Re: French group separators, was Re: The character for 10**24 in Japanese numbers (jo)

From: Philippe Verdy (verdy_p@wanadoo.fr)
Date: Mon Jul 07 2003 - 07:15:38 EDT

  • Next message: Peter Kirk: "Re: French group separators"

    On Monday, July 07, 2003 8:41 AM, Tex Texin <tex@i18nguy.com> wrote:
    > Stefan,
    > Thanks for your comments.
    > Philippe,
    > Thanks for your comments. I may add some of the notes to the page.
    > However, I want to question your recommendation of U+2009 as I believe
    > that is a breaking space. Perhaps you meant U+2007 Figure Space?

    I can't make a recommandation on which space figure to use.
    Ideally, it must just be *less wide* than a digit and *not justified*, it must
    be *unbreakable*. The ideal space to use depends on the available fonts,
    and in practive most texts are coded with NBSP (sometimes a standard
    SPACE, but using simply nothing is better than using a SPACE), and the
    final space is substituted during formatting before publishing.

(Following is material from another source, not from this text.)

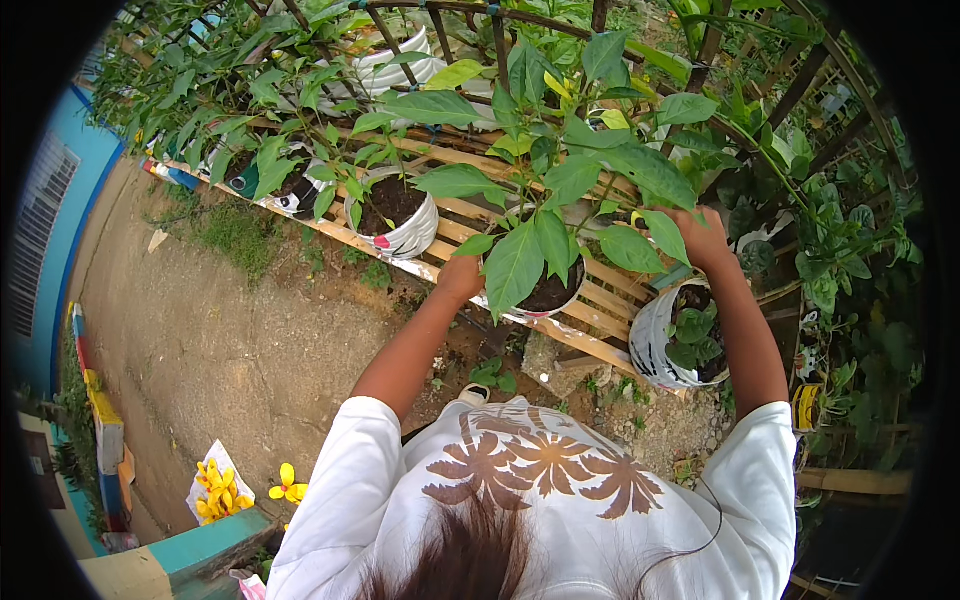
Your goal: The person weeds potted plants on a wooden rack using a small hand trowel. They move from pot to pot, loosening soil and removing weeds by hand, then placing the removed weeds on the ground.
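A leafy potted plant (551, 289) stands in a white-painted pot on the slatted wooden shelf (600, 300) in front of me. My left hand (461, 277) is at the left side of this pot, its fingers partly hidden by the pot and leaves. My right hand (696, 236) reaches among the leaves beyond a white pot with a small round-leaved plant (691, 339); the leaves cover its fingertips, and whether it holds anything is unclear. Left of my left hand sits another white pot of dark soil (394, 214) with a slender plant.
More potted plants (289, 180) line the shelf to the left. Behind the shelf rises a fence of wooden sticks (499, 45), with dense foliage around it. A concrete path (247, 360) runs along the left, and a teal-and-cream ledge (202, 547) is at lower left.
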A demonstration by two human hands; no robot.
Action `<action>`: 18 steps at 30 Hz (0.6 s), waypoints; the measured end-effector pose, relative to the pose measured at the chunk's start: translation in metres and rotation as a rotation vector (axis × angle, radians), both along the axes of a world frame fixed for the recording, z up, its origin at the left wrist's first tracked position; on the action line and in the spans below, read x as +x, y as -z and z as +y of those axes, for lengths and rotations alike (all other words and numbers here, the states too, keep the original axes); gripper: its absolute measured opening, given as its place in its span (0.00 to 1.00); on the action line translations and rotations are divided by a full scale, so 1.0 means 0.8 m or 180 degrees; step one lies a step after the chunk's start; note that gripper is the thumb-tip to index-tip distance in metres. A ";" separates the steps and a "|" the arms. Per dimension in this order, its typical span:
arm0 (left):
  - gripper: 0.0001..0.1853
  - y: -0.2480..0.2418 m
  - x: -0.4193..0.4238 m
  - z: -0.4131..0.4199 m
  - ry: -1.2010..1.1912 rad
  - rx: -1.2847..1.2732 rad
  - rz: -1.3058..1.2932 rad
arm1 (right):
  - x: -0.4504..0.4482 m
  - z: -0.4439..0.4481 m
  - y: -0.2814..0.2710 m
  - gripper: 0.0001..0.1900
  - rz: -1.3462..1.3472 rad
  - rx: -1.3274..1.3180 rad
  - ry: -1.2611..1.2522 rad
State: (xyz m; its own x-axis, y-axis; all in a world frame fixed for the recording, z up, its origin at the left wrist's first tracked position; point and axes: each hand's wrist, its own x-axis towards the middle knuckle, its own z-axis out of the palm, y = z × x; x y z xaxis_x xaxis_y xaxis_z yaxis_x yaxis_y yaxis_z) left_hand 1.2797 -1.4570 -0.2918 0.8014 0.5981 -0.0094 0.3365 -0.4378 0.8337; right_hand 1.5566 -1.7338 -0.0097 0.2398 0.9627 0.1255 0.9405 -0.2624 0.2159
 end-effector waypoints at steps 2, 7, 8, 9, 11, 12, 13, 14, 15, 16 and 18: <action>0.25 -0.076 0.021 -0.036 0.0350 0.0400 0.0622 | 0.019 -0.027 0.051 0.17 -0.0219 0.0370 -0.0248; 0.19 -0.167 -0.006 -0.066 0.0103 0.1750 0.0912 | -0.052 -0.027 -0.035 0.20 -0.0024 -0.0019 0.0341; 0.17 -0.164 0.000 -0.065 0.0155 0.1859 0.0826 | -0.039 -0.039 -0.031 0.20 0.0023 -0.0005 0.0490; 0.16 -0.160 0.002 -0.065 0.0176 0.1960 0.0750 | -0.050 -0.040 -0.043 0.19 0.0118 -0.0009 0.0680; 0.14 -0.171 0.007 -0.077 0.0350 0.1753 0.0660 | -0.081 -0.050 -0.073 0.19 0.0303 -0.0035 0.1100; 0.14 -0.176 0.016 -0.084 0.0480 0.1657 0.0582 | -0.085 -0.063 -0.073 0.20 0.0290 0.0058 0.1078; 0.13 -0.155 0.020 -0.081 0.0328 0.1495 0.0383 | -0.095 -0.065 -0.077 0.20 0.0317 -0.0142 0.1232; 0.13 -0.119 0.024 -0.076 0.0165 0.1332 0.0187 | -0.107 -0.063 -0.084 0.20 0.0344 -0.0341 0.1374; 0.12 -0.104 0.029 -0.074 0.0033 0.0839 -0.0152 | -0.116 -0.061 -0.085 0.21 0.0377 -0.0549 0.1526; 0.12 -0.094 0.030 -0.067 -0.0121 0.0376 -0.0524 | -0.121 -0.057 -0.079 0.20 0.0328 -0.0773 0.1578; 0.10 -0.079 0.035 -0.066 -0.0161 0.0719 -0.0568 | -0.142 -0.061 -0.079 0.19 0.0673 -0.0635 0.1329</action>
State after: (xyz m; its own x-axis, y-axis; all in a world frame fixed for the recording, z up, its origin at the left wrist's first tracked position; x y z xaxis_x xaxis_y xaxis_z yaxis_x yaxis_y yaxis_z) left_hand 1.3077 -1.5099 -0.2288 0.7476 0.6082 0.2670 0.2194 -0.6055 0.7650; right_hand 1.4428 -1.7822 0.0532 0.6096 0.7795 -0.1440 0.7927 -0.5984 0.1164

    > The comment of my own I may add, is that for some software
    > applications, using
    > these spaces may affect searching.
    >
    > With respect to your last comment:
    > "With a space, a number like "123 456" is NEVER ambiguous for anyone...",
    > the word "never" is too strong. For me it is very ambiguous, since it
    > looks to me like two numbers. ;-)

    My "anyone" relates to French readers. It's innaceptable to write two numbers
    just separated by spaces, you need a punctuation sign:
    => "123,<standard space>456" means two numbers in French,
    => "123,456" means one decimal number.

    The list separator in French is preferably the semicolon, rather than a comma
    (which must then have a space):
    => "123<thin space>;<standard space>456"
    The <thin space> is here also encoded accroding to the character encoding
    constraints and fonts (here also less wide than a digit, unbreakable and
    not justified).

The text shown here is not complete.